Prompt
Find the line containing "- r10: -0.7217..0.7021" in the entries below. Restate it and each line after it, word for word, up to and including the line containing "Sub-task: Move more".
┄┄┄┄┄┄┄┄┄┄┄┄┄┄┄┄┄┄┄┄
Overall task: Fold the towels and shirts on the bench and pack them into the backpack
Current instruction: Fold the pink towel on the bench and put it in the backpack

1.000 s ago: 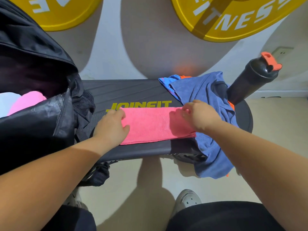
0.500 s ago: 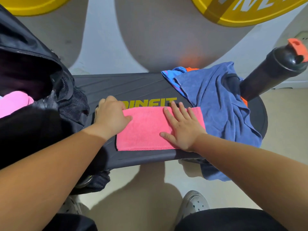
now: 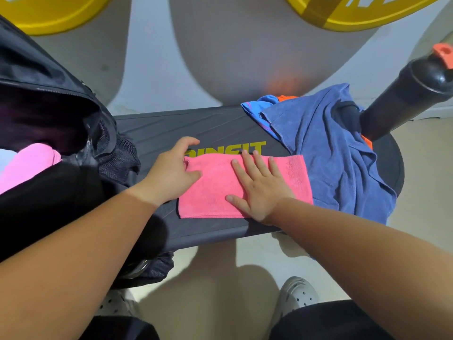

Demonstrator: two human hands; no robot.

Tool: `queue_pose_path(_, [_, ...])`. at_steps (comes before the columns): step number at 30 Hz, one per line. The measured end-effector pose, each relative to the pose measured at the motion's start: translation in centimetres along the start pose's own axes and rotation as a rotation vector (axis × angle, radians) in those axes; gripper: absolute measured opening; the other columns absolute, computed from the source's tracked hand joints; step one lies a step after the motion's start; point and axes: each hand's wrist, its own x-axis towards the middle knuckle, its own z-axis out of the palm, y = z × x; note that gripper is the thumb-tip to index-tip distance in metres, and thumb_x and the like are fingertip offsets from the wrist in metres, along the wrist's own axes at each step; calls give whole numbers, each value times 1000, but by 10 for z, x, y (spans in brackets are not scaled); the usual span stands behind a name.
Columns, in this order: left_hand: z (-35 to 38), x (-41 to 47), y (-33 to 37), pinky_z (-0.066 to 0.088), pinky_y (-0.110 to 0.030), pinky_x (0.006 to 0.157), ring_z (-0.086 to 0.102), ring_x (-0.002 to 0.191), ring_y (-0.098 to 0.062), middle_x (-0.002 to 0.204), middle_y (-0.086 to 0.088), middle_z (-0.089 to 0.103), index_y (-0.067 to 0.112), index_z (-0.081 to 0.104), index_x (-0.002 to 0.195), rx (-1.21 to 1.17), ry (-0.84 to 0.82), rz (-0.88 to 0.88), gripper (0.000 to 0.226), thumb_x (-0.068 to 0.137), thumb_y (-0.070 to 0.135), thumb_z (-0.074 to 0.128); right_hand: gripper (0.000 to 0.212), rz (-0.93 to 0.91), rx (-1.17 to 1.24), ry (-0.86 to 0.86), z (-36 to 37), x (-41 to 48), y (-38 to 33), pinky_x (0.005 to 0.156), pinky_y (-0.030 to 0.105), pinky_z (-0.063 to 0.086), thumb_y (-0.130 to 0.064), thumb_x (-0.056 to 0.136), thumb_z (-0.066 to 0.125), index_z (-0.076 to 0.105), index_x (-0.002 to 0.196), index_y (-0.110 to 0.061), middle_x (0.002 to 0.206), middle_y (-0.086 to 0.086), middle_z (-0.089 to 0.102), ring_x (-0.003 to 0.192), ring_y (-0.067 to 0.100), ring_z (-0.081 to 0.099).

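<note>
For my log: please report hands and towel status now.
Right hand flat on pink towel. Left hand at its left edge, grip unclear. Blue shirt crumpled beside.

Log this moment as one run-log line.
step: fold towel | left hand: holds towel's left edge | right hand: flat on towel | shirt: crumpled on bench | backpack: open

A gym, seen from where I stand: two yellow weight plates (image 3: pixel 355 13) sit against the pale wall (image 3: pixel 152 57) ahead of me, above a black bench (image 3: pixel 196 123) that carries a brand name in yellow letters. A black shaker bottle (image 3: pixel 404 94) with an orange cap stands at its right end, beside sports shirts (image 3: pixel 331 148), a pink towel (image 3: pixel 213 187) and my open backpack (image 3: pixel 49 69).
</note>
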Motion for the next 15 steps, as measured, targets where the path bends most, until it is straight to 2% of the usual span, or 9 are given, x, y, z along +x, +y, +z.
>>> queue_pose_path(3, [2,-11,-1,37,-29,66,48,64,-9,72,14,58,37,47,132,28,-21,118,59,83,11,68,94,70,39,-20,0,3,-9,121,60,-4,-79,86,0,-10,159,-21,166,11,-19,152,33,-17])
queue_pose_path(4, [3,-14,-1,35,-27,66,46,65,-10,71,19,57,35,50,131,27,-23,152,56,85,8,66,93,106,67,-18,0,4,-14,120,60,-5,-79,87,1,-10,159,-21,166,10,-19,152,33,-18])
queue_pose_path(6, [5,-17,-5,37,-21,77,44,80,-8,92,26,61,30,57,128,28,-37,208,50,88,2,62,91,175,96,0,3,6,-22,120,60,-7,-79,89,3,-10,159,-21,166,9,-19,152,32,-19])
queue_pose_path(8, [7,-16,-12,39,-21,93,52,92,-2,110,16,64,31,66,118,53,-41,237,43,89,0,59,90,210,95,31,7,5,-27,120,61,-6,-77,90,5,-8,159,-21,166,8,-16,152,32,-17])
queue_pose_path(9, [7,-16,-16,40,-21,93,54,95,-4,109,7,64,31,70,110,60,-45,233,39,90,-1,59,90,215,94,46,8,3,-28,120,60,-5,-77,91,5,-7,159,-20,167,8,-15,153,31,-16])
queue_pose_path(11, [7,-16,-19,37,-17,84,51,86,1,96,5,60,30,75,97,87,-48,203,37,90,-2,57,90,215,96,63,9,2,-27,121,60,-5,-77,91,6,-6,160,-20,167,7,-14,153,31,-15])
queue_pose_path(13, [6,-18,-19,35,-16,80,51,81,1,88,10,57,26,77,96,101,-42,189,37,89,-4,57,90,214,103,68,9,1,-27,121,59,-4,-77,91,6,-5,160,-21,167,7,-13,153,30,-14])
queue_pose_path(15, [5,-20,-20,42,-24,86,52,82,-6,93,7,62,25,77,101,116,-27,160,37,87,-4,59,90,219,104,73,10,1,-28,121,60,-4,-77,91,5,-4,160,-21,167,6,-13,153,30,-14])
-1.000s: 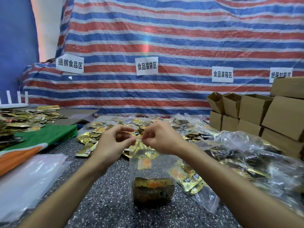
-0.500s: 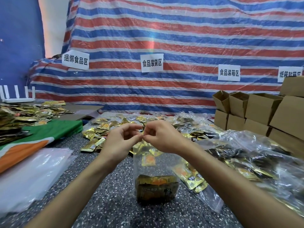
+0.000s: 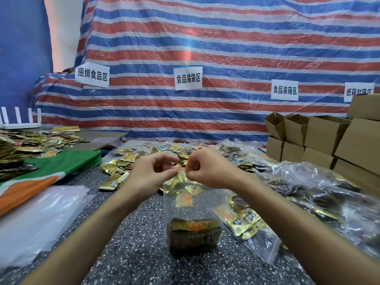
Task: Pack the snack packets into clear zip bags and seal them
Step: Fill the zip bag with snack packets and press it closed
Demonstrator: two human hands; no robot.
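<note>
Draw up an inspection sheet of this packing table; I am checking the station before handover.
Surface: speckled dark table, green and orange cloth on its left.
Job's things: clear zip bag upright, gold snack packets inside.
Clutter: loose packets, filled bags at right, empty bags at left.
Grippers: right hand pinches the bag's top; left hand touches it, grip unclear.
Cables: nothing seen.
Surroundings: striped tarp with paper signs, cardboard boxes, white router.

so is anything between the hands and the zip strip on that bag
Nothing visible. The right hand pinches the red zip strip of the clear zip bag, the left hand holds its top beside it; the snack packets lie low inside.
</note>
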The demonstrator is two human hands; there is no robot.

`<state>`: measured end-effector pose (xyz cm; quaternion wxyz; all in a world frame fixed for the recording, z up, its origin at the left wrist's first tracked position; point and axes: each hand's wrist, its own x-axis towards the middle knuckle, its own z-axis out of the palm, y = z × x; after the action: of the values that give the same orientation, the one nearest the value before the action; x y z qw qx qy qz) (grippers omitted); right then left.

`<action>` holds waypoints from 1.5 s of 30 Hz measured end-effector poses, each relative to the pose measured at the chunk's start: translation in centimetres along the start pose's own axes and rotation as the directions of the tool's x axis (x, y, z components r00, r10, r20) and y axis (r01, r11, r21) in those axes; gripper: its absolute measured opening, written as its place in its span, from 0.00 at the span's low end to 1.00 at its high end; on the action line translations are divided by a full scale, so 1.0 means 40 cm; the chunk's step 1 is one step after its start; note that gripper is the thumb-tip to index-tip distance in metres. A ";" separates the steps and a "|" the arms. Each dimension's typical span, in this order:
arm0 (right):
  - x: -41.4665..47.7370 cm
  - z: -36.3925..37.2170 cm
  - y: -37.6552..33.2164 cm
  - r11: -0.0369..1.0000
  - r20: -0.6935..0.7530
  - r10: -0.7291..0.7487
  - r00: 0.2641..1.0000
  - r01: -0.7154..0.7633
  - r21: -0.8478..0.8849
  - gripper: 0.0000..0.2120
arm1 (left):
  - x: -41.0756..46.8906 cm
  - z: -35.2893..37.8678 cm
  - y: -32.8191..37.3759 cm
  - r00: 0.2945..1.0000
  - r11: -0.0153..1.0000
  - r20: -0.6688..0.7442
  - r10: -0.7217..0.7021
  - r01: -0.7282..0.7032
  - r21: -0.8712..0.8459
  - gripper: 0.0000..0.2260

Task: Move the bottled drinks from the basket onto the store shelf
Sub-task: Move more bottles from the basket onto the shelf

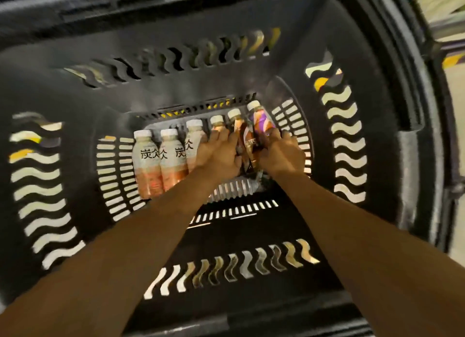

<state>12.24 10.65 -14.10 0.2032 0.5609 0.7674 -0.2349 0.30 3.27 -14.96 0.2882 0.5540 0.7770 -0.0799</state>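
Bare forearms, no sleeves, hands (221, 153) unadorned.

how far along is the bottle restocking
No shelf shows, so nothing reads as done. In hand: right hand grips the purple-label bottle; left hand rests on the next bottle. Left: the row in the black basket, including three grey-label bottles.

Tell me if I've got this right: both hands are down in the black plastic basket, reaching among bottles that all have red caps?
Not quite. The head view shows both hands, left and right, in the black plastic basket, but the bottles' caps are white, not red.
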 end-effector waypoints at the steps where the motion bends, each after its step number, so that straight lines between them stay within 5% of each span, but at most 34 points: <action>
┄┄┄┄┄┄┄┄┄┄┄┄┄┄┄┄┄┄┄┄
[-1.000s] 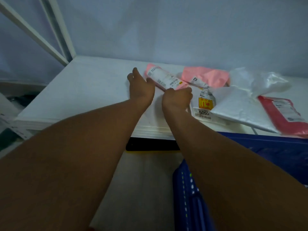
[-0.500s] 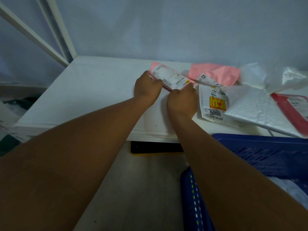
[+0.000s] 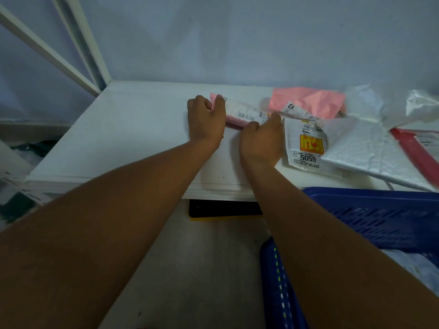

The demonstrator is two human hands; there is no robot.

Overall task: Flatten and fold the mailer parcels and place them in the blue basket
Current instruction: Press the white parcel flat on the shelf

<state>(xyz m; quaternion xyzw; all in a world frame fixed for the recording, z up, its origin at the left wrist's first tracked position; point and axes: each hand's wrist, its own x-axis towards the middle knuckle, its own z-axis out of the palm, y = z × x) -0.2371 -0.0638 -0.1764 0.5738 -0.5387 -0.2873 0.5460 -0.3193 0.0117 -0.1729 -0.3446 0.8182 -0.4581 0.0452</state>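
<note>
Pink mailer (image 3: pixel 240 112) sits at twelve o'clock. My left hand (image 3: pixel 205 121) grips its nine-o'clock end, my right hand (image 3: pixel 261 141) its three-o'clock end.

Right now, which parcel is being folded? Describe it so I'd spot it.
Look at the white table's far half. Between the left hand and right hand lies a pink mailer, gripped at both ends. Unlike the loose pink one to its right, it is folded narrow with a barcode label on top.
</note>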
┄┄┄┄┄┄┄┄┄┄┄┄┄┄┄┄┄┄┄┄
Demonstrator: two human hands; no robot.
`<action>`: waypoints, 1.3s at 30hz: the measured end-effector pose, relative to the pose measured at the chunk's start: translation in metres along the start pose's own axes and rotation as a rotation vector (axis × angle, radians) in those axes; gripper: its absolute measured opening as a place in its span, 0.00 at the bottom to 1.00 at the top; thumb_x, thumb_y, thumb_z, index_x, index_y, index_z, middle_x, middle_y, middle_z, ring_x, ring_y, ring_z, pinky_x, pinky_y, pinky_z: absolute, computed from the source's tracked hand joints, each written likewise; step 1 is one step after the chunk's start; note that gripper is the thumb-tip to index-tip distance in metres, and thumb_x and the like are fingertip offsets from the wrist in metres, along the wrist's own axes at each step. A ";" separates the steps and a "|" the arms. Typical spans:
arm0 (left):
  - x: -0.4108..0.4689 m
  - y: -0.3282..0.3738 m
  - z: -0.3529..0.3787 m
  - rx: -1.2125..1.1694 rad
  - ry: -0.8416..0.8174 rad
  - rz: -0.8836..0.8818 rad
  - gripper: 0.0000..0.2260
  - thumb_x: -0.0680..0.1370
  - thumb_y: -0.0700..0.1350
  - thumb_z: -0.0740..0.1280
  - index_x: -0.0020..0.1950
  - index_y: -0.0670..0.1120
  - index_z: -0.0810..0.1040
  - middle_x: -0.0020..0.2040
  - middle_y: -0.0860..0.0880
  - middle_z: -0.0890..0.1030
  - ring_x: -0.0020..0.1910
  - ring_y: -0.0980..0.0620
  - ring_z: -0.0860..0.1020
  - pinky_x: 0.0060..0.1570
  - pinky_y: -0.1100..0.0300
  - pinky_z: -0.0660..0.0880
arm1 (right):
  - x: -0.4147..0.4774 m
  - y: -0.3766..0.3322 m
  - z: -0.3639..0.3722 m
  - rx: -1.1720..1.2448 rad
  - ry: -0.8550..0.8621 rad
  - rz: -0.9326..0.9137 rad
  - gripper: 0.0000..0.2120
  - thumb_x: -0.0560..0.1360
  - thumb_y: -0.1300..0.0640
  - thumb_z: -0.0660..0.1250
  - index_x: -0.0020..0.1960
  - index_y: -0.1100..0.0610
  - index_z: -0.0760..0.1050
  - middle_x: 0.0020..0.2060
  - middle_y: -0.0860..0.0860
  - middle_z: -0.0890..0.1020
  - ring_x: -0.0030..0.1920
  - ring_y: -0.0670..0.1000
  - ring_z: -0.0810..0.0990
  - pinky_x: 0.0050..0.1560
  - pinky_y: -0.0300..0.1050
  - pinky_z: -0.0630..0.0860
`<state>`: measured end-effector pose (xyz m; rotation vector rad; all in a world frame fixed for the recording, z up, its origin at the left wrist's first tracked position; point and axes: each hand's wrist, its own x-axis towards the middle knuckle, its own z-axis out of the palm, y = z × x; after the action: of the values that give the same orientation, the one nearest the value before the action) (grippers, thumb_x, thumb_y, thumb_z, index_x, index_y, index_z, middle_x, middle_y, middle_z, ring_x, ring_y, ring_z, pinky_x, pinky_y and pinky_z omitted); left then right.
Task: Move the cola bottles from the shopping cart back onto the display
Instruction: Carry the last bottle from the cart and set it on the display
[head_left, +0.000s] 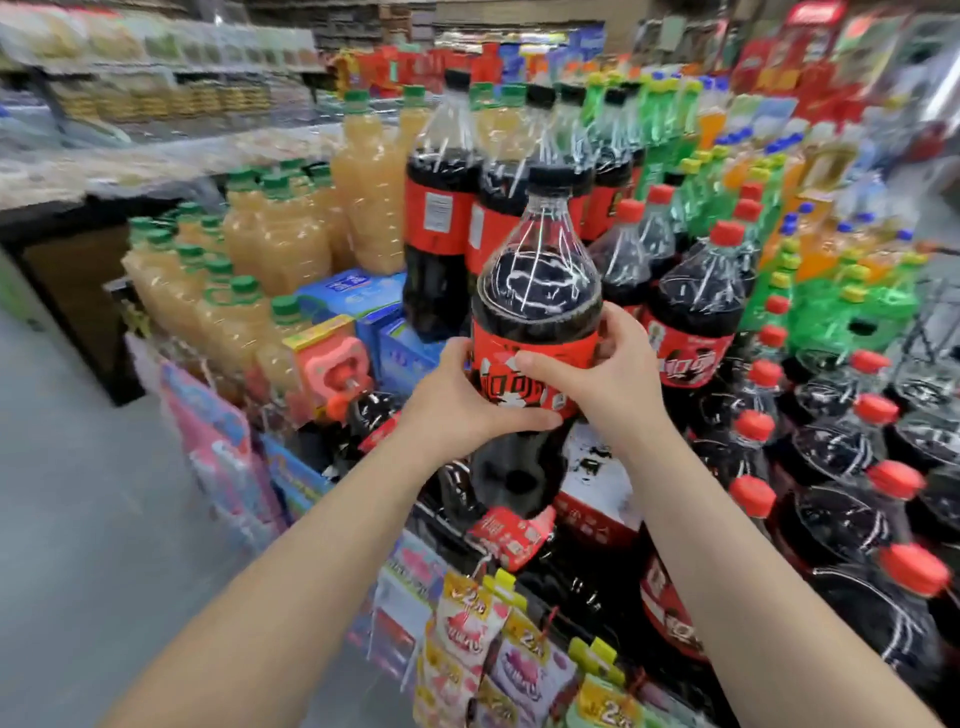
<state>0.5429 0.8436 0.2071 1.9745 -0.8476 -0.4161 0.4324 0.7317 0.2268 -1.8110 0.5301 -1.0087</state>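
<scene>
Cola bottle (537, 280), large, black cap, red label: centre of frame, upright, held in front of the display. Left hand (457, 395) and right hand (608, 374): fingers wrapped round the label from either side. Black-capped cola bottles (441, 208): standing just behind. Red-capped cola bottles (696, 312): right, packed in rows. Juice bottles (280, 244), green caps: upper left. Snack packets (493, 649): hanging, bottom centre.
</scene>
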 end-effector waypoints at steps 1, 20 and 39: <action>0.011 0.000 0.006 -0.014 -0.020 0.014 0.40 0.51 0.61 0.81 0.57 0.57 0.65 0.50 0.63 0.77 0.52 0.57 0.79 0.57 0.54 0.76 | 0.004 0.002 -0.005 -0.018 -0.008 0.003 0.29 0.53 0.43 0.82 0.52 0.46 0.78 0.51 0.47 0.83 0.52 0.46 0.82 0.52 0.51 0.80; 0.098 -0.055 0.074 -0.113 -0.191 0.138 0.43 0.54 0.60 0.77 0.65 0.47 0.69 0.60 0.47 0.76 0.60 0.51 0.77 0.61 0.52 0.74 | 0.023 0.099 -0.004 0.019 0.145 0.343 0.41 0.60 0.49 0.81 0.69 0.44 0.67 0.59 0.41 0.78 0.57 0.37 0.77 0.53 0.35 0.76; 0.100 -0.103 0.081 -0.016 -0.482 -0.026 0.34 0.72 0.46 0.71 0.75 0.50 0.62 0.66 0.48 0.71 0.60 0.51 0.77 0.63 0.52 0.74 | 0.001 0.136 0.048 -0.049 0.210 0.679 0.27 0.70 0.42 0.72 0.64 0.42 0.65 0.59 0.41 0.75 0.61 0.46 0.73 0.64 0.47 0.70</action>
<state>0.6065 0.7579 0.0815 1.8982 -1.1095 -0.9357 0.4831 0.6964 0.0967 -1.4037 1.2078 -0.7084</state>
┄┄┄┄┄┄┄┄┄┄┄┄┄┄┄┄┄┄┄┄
Answer to this exercise
  - r10: -0.7217..0.7021
  - r01: -0.7282..0.7032
  - r21: -0.8712..0.8459
  - gripper: 0.0000..0.2260

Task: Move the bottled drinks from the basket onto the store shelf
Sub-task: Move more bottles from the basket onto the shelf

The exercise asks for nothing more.